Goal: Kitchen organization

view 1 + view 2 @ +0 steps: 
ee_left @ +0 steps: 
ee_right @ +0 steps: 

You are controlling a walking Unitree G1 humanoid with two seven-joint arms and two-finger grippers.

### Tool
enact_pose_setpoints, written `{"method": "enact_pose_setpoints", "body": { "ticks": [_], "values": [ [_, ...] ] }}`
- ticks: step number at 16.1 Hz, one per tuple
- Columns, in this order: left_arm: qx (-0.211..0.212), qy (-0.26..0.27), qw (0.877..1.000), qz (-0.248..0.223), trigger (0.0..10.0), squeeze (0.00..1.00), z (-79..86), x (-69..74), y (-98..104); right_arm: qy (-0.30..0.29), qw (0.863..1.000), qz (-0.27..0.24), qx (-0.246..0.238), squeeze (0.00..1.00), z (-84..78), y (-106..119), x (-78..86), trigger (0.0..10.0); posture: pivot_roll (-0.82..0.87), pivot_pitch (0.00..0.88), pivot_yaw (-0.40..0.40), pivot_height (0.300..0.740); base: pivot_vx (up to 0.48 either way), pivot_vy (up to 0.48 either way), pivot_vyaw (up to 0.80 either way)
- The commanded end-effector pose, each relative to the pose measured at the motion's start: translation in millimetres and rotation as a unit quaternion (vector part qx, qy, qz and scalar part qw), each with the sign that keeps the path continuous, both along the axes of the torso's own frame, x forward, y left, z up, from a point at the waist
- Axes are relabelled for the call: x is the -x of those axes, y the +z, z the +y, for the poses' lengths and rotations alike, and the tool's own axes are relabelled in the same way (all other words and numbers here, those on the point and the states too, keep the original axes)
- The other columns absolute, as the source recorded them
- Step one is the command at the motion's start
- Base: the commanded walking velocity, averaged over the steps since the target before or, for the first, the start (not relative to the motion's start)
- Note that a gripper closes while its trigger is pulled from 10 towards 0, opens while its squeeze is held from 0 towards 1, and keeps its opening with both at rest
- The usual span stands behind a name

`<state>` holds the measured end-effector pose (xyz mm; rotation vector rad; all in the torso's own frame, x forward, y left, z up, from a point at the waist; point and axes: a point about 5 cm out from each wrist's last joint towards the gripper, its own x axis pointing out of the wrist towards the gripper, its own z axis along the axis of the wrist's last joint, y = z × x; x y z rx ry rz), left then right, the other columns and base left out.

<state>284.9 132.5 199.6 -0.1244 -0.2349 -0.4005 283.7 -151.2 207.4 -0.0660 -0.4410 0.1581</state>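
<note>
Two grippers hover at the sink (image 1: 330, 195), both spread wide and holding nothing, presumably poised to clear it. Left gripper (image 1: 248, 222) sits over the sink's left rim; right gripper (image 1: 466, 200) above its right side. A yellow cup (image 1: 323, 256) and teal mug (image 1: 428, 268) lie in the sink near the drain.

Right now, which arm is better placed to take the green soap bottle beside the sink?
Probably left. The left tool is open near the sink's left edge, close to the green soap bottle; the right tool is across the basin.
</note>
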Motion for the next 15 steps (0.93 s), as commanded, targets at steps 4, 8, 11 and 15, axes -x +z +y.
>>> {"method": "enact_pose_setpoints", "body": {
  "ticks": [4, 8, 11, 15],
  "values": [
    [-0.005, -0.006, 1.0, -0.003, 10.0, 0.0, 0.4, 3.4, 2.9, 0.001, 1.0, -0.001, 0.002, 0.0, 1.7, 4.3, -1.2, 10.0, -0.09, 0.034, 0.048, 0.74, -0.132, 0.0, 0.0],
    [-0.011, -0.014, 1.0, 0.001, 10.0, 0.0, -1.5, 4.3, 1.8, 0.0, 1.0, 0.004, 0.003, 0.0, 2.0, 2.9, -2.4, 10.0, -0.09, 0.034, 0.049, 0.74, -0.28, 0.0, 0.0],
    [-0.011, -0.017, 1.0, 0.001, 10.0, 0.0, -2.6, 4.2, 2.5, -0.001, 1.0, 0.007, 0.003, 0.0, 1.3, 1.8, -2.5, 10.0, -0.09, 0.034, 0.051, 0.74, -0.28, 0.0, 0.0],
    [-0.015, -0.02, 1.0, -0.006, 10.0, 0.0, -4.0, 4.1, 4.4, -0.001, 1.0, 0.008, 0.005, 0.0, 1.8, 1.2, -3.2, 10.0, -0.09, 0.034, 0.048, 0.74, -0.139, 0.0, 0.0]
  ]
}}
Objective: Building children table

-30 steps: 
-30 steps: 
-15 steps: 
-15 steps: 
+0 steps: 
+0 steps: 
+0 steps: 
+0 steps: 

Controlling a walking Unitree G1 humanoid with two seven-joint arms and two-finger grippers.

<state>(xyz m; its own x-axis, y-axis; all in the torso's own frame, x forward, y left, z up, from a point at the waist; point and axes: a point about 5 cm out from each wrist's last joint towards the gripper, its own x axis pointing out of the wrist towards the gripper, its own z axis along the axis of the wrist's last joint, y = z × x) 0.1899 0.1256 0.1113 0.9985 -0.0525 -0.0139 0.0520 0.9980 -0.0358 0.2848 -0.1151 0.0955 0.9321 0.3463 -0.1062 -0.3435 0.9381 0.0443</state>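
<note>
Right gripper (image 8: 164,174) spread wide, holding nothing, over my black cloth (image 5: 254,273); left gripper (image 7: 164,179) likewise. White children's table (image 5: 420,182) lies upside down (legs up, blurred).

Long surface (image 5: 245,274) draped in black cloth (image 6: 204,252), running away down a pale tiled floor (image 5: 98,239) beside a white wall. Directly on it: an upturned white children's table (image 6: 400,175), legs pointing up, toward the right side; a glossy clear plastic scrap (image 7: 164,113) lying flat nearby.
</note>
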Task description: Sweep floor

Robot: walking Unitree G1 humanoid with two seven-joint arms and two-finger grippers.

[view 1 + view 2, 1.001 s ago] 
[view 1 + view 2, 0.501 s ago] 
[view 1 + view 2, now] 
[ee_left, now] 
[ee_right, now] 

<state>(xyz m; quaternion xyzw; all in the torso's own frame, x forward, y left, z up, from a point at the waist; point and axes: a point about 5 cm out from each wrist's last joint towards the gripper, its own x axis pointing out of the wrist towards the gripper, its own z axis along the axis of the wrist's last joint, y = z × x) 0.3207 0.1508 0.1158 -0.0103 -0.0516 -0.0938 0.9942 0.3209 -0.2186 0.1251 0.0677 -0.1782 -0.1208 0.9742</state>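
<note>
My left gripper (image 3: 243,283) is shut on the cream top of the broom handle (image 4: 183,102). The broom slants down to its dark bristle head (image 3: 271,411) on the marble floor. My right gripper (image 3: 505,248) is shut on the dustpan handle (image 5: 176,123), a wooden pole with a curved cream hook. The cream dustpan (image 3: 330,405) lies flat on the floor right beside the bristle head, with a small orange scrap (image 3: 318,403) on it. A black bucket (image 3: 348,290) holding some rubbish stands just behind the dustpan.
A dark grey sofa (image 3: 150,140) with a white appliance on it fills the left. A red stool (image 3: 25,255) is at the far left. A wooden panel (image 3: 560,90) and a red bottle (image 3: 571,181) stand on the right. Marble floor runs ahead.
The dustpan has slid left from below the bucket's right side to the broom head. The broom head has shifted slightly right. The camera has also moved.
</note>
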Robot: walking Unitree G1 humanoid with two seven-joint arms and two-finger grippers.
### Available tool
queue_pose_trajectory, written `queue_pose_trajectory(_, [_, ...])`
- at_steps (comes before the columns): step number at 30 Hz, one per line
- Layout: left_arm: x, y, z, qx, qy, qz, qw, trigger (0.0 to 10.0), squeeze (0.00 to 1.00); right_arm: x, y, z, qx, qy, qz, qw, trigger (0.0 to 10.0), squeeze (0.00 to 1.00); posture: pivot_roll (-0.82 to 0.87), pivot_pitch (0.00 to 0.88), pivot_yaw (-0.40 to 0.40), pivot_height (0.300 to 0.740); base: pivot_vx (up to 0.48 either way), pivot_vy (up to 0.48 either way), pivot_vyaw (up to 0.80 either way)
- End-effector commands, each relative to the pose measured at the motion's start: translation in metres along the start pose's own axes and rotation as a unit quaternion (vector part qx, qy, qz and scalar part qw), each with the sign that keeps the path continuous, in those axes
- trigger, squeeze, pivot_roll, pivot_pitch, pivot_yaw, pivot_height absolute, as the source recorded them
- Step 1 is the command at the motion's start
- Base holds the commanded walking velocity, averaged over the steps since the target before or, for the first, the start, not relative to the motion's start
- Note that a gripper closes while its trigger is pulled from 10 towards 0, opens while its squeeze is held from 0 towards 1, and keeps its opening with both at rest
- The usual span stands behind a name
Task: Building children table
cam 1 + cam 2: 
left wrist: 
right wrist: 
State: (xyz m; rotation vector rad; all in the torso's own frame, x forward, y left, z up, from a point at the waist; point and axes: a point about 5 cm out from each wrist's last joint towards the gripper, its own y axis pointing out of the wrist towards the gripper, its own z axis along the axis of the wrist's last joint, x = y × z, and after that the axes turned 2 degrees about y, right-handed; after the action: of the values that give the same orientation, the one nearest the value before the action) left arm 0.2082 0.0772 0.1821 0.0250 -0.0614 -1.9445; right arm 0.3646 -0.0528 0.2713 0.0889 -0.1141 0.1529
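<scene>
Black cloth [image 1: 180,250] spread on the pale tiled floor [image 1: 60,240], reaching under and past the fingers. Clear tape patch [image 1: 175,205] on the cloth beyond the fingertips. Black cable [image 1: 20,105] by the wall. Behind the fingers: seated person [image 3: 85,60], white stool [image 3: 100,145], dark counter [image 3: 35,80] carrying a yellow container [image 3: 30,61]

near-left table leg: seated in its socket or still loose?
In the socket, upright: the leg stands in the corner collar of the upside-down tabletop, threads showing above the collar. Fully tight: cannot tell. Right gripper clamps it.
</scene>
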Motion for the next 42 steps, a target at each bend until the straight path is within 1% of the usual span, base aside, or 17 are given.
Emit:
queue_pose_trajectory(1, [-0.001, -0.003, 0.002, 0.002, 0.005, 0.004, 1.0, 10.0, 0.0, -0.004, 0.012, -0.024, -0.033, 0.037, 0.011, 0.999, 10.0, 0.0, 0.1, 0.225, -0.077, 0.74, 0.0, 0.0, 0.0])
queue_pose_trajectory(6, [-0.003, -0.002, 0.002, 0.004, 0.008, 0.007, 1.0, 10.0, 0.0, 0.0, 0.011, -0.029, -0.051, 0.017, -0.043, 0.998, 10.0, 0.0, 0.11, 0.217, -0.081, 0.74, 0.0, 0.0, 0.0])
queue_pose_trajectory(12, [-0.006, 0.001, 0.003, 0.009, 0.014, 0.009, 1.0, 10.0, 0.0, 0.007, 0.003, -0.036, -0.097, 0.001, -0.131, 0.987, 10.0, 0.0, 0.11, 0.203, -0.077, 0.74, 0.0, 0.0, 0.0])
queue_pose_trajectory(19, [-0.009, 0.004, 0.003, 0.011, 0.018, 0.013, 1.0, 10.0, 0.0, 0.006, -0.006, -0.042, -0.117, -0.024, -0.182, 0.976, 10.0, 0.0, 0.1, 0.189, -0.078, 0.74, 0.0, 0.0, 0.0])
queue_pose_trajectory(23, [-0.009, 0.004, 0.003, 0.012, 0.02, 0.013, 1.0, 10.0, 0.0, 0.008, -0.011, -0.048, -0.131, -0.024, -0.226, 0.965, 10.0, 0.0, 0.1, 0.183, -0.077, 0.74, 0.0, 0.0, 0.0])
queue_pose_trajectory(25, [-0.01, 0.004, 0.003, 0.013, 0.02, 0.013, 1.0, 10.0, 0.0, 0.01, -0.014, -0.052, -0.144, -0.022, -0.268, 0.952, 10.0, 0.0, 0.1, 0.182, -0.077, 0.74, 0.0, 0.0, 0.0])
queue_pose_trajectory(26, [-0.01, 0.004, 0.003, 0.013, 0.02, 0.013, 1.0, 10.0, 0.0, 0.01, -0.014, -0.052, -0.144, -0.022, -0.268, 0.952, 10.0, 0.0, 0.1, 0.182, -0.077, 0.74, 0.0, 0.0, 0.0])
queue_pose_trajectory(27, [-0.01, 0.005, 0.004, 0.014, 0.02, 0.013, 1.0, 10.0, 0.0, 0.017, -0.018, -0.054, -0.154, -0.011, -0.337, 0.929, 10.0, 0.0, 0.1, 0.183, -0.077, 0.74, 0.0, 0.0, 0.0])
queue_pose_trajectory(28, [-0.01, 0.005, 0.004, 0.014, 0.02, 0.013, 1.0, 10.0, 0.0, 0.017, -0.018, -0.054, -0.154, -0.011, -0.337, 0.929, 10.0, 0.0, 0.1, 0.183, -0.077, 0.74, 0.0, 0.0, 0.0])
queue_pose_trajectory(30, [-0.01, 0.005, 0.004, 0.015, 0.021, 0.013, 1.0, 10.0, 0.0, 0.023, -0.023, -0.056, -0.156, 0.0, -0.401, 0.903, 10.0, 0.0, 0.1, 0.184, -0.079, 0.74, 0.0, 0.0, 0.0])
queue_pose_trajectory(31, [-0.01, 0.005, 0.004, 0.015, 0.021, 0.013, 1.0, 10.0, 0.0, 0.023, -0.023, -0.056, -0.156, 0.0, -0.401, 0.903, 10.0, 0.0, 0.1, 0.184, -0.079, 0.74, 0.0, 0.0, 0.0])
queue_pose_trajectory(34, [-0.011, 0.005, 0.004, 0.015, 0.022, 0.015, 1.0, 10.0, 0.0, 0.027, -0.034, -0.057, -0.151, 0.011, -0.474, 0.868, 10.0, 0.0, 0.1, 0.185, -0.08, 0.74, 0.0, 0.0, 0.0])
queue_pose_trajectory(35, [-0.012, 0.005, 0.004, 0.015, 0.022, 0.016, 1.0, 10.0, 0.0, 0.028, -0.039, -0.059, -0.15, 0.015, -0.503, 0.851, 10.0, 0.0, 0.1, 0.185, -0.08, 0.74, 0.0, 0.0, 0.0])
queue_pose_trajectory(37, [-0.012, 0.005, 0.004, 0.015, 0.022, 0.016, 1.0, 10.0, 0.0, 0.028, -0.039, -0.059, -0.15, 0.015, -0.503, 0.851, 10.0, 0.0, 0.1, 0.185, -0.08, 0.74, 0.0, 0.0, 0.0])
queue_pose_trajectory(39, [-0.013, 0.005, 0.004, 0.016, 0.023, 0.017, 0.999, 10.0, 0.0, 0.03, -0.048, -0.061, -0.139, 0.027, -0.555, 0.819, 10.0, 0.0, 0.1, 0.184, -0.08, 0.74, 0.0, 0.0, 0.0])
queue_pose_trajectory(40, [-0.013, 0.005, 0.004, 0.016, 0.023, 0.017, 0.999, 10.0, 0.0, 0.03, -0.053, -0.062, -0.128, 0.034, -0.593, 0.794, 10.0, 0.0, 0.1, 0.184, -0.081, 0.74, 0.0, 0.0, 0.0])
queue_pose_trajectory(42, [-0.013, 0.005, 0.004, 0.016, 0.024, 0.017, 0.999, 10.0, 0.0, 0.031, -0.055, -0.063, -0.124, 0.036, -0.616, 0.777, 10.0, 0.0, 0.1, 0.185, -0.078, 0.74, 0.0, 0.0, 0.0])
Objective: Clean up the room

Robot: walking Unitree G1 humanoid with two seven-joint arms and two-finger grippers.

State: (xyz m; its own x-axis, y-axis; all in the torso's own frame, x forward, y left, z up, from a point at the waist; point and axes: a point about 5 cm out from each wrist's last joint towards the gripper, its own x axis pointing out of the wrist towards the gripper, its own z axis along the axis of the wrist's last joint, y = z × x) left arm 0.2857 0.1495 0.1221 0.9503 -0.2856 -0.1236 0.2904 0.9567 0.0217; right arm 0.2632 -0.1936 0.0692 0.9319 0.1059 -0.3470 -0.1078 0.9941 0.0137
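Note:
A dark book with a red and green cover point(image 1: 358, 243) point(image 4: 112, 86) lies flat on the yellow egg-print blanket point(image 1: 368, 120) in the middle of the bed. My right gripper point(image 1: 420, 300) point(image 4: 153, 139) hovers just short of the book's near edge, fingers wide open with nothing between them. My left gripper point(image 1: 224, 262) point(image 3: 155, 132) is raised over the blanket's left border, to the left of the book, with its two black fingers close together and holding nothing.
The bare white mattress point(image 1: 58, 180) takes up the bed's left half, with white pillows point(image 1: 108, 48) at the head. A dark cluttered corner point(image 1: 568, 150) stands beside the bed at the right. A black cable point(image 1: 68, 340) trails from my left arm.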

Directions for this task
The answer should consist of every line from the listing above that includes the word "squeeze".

Finished task
- Columns, in this order: left_arm: qx (-0.211..0.212), qy (-0.26..0.27), qw (0.877..1.000), qz (-0.248..0.223), trigger (0.0..10.0), squeeze (0.00..1.00), z (-79..86), x (-69..74), y (-98..104); right_arm: qy (-0.30..0.29), qw (0.863..1.000), qz (-0.27..0.24), qx (-0.246..0.238), squeeze (0.00..1.00), z (-84..78), y (-106..119), x (-78..86), trigger (0.0..10.0); posture: pivot_roll (-0.82..0.87), pivot_pitch (0.00..0.88), pivot_yaw (-0.40..0.40), pivot_height (0.300..0.740); base: pivot_vx (up to 0.48 either way), pivot_vy (up to 0.48 either way), pivot_vyaw (up to 0.80 either way)
- Note that a gripper closes while its trigger is pulled from 10 towards 0, opens while its squeeze is held from 0 towards 1, and keeps its opening with both at rest
- Layout: left_arm: x, y, z, qx, qy, qz, qw, trigger (0.0 to 10.0), squeeze (0.00 to 1.00); right_arm: x, y, z, qx, qy, qz, qw, trigger (0.0 to 10.0), squeeze (0.00 to 1.00); posture: pivot_roll (-0.82 to 0.87), pivot_pitch (0.00 to 0.88), pivot_yaw (-0.40 to 0.40), pivot_height (0.300 to 0.740); base: pivot_vx (up to 0.48 either way), pivot_vy (up to 0.48 either way), pivot_vyaw (up to 0.80 either way)
- trigger, squeeze, pivot_roll, pivot_pitch, pivot_yaw, pivot_height absolute, as the source recorded them
- Note that a gripper closes while its trigger is pulled from 10 towards 0, opens while its squeeze is held from 0 towards 1, and keeps its opening with both at rest

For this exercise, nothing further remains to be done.